In August 2024, the Patriarch of
the Bulgarian Orthodox Church received the ambassador of the United States and
drew his attention to the plight of the church in Ukraine — the restrictions on
its pastoral work, the "discriminatory policy" to which it is
subjected — and urged, in the Patriarchate's own published account of the
meeting, that democratic forces around the world help ensure religious
freedom in Ukraine and elsewhere. [1]
In late 2025, the courts of
Bulgaria ruled with finality that the Old Calendar Orthodox Church of Bulgaria
— a community of Orthodox Christians with roots in that country running back to
1968, with its parishes, its monastery of nuns, its cathedral in Sofia — must
be stripped of the legal registration it had held for less than a year, under a
law enacted for that purpose at the request of the Bulgarian Patriarchate
itself. [2]
The distance between those two
facts is the subject of this editorial. The word doing the heaviest work in the
first of them is elsewhere. This is an investigation into where,
precisely, elsewhere ends — and, as always in this journal,
every exhibit below is stamped by the institutions themselves: the
Patriarchate's own communiqués, the National Assembly's own votes, the courts'
own judgments, and the European Court of Human Rights' own findings. The
prosecution's exhibits are all stamped by the defendant.

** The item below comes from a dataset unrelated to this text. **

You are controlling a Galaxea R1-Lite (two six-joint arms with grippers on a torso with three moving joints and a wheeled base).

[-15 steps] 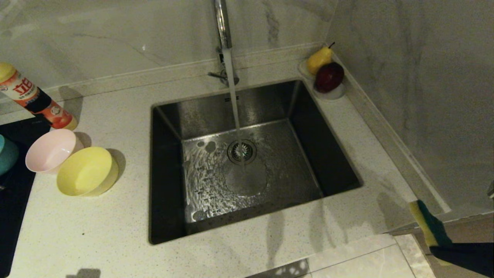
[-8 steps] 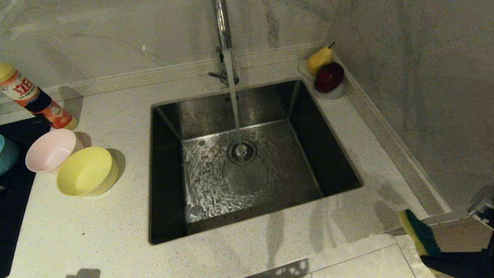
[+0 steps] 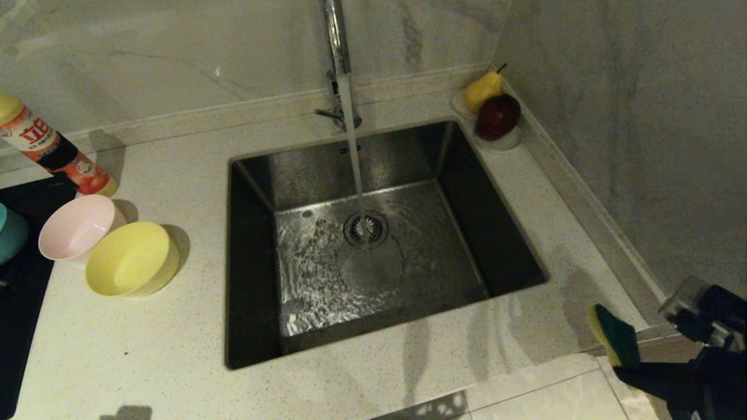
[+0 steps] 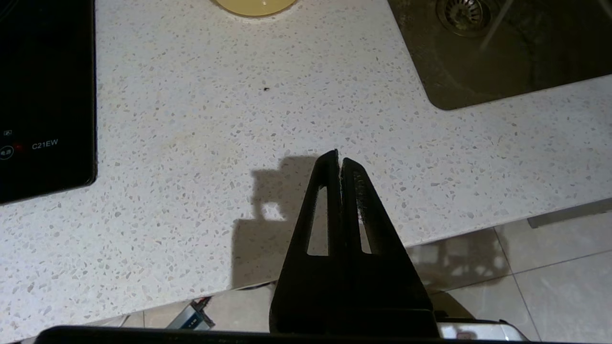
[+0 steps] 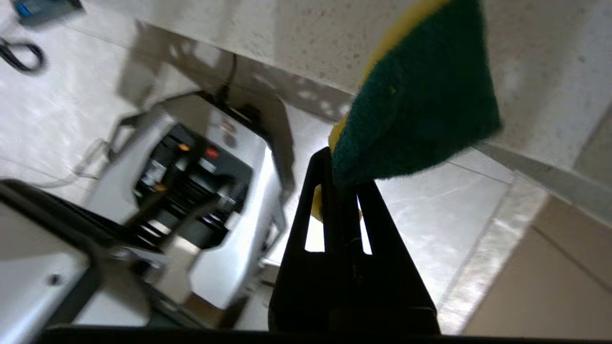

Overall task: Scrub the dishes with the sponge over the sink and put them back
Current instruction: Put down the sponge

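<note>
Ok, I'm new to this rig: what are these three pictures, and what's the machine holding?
It is a two-armed robot at a kitchen counter. The wide picture comes from its head, looking down at the sink, where the tap is running. The pink bowl and the yellow bowl stand on the counter at its left. The other two pictures come from cameras on the wrists. The right tool, at the counter's near right corner, is shut on the sponge. The left tool is shut, holds nothing and hangs over bare counter.
</note>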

Exhibit A: The voice abroad
No Orthodox primate in the world
jurisdictions has spoken more insistently about the persecution of the church
in Ukraine than the current Bulgarian Patriarch. The record is extensive and
entirely self-published or friendly-sourced.
He has stated publicly that the
Ukrainian legislation against the church there imposes "serious factual
and legal restrictions" on its pastoral activity and amounts to a
"discriminatory policy." [3] In a national television interview
marking the first anniversary of his enthronement, he declared that when
violence occurs, when churches are seized, and when priests suffer, this
cannot be ignored. [4] He raised the matter personally with the American
ambassador, asking the world's democratic forces to safeguard religious
freedom. [5] He has received, honored, and prayed with a delegation of the most
heavily persecuted hierarchs of the Ukrainian church. [6] He has opposed
European sanctions against the head of the Russian church. [7] And the Moscow
Patriarch, in a published letter of congratulation, thanked him by name for
"supporting the persecuted Ukrainian Orthodox Church" and for every
word spoken in defense of his suffering brothers. [8]

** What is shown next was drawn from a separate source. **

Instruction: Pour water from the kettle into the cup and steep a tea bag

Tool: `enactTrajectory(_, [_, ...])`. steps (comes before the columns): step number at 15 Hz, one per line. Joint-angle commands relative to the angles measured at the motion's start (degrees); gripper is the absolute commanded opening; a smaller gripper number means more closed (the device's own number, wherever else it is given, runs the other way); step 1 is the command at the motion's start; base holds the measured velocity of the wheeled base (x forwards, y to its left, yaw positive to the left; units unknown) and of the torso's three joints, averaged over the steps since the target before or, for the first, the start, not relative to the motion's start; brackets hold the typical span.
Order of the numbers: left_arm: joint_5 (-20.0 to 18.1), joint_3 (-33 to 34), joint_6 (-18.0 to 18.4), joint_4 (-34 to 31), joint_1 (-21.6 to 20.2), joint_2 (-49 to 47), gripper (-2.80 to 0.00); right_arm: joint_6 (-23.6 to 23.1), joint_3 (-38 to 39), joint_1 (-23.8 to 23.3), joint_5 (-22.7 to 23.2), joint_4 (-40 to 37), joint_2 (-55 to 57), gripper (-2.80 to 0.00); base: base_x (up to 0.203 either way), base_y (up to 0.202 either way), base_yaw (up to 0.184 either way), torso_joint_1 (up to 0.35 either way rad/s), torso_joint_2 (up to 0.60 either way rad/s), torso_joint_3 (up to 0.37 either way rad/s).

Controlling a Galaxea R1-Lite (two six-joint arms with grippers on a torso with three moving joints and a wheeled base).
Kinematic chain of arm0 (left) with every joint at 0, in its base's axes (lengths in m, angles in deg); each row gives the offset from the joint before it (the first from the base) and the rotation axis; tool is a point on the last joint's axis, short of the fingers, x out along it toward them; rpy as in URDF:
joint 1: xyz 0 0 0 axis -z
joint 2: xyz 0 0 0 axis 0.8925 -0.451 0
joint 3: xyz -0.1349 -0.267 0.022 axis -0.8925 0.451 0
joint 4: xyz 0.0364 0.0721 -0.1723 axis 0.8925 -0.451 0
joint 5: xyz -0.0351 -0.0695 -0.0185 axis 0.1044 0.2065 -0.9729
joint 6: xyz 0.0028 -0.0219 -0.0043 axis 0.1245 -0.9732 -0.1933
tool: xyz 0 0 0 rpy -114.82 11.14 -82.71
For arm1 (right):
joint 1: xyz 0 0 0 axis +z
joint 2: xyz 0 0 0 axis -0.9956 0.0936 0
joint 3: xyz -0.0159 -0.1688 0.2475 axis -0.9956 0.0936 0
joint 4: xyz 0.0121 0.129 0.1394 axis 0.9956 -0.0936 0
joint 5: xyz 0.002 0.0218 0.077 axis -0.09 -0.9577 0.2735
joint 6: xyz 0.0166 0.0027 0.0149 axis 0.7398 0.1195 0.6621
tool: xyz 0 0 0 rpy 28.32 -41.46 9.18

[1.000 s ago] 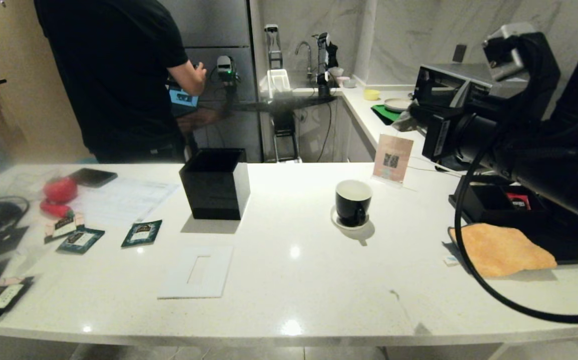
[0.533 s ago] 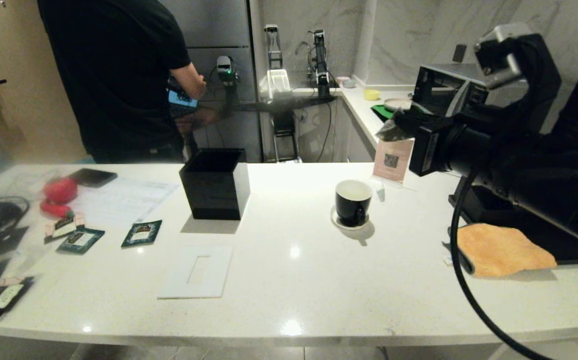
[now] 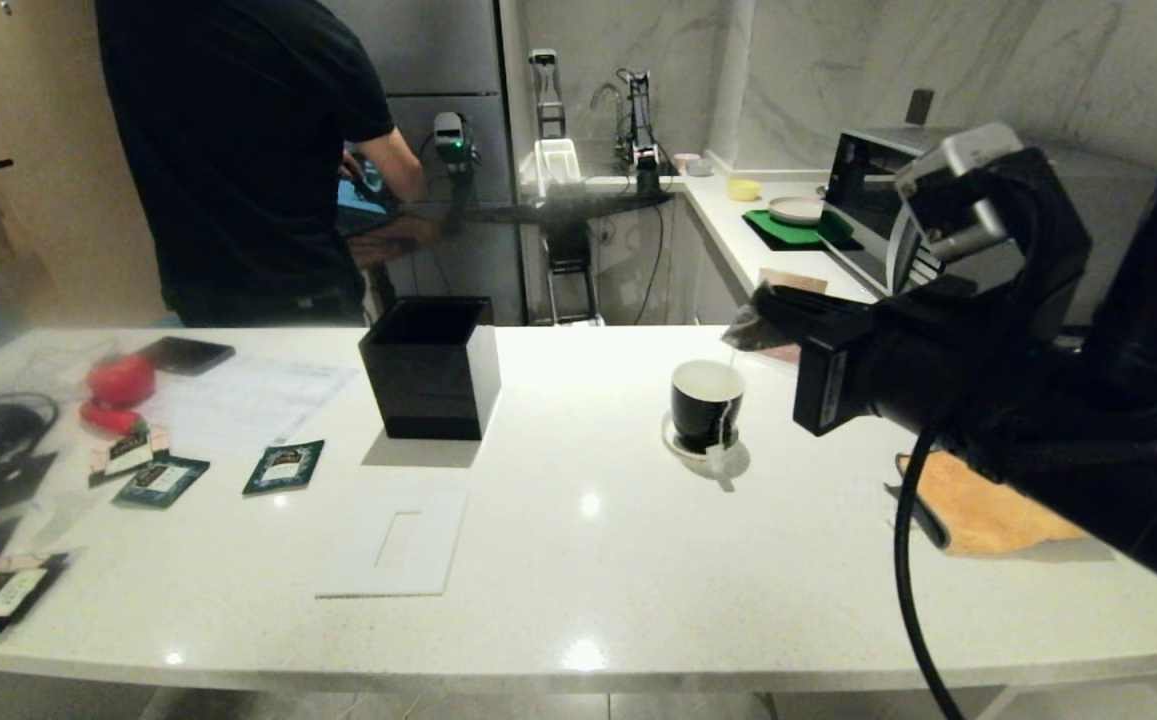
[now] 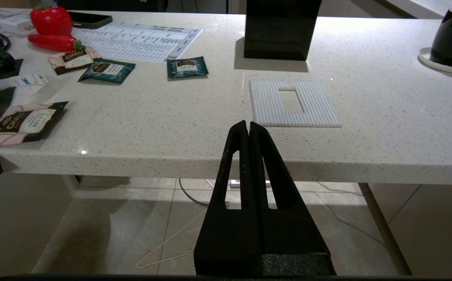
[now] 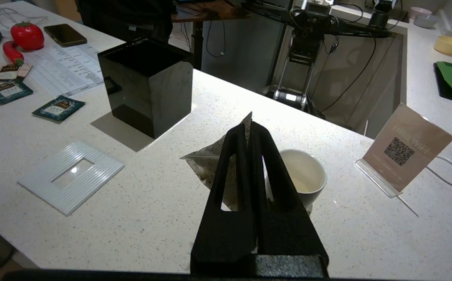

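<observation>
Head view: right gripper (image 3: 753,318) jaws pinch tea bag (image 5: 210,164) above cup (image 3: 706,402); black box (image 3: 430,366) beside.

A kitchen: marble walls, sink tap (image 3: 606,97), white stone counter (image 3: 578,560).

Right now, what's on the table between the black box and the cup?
Nothing. The head view shows bare table between the box and the cup.
</observation>
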Motion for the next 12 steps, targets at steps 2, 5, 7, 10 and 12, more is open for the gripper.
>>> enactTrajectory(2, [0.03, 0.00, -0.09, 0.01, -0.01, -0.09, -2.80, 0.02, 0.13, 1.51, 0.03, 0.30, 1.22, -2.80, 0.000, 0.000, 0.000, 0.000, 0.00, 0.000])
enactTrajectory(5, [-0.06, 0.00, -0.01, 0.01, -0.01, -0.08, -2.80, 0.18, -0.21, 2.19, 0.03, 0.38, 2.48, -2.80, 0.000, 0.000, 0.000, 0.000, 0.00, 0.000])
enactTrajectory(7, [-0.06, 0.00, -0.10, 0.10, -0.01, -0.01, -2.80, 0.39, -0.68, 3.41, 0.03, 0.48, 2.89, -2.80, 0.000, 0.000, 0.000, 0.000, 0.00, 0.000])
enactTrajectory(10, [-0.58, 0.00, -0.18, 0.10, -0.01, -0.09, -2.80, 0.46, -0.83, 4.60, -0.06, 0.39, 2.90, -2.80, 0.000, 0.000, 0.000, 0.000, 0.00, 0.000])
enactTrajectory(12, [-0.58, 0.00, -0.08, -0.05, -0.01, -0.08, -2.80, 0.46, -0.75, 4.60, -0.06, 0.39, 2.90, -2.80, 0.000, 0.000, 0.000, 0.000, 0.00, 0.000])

Set down, then, the working
definition of persecution that emerges from the Patriarchate's own advocacy,
because we will need it shortly: legal restrictions on a church's
activity; discriminatory policy; state interference in the life of a religious
community; the use of courts and legislation against believers. These
are the Patriarchate's criteria, published under its own letterhead. Remember
them.
Exhibit B: The Old Calendar
Orthodox Church of Bulgaria
Who, exactly, is the body being
erased? Not a foreign import, not a recent invention, and not — as will be seen
— a claimant to anyone's property. The Old Calendar Orthodox Church of Bulgaria
is the continuation, in unbroken succession, of the Bulgarian faithful who
refused the calendar reform of 1968.
In December 1968, the Bulgarian
Patriarchate — then under the close management of a communist state — adopted
the new calendar. A small circle of clergy and faithful refused: the spiritual
children of Archbishop Seraphim (Sobolev), the Russian hierarch who had lived
in Sofia for thirty years and whose defense of Orthodoxy against ecumenism had
made him, in the words of those who knew him, the conscience of the Church. For
their refusal, the dissenting archimandrites were banned from serving and
expelled from the Theological Academy; the convent at Knyazhevo had its church
expropriated; the Patriarch of that era announced in synod that those who did
not accept the reform would be unfrocked or confined to a ruined mountain
monastery; and the community passed into a catacomb existence under a regime
whose militia watched the convent gates. [9] They ceased commemorating the
Bulgarian Patriarch in 1983, received a bishop in 1993 through the Old Calendar
hierarchies of Greece and Romania, and applied — that same year — for legal
registration in the new, democratic Bulgaria.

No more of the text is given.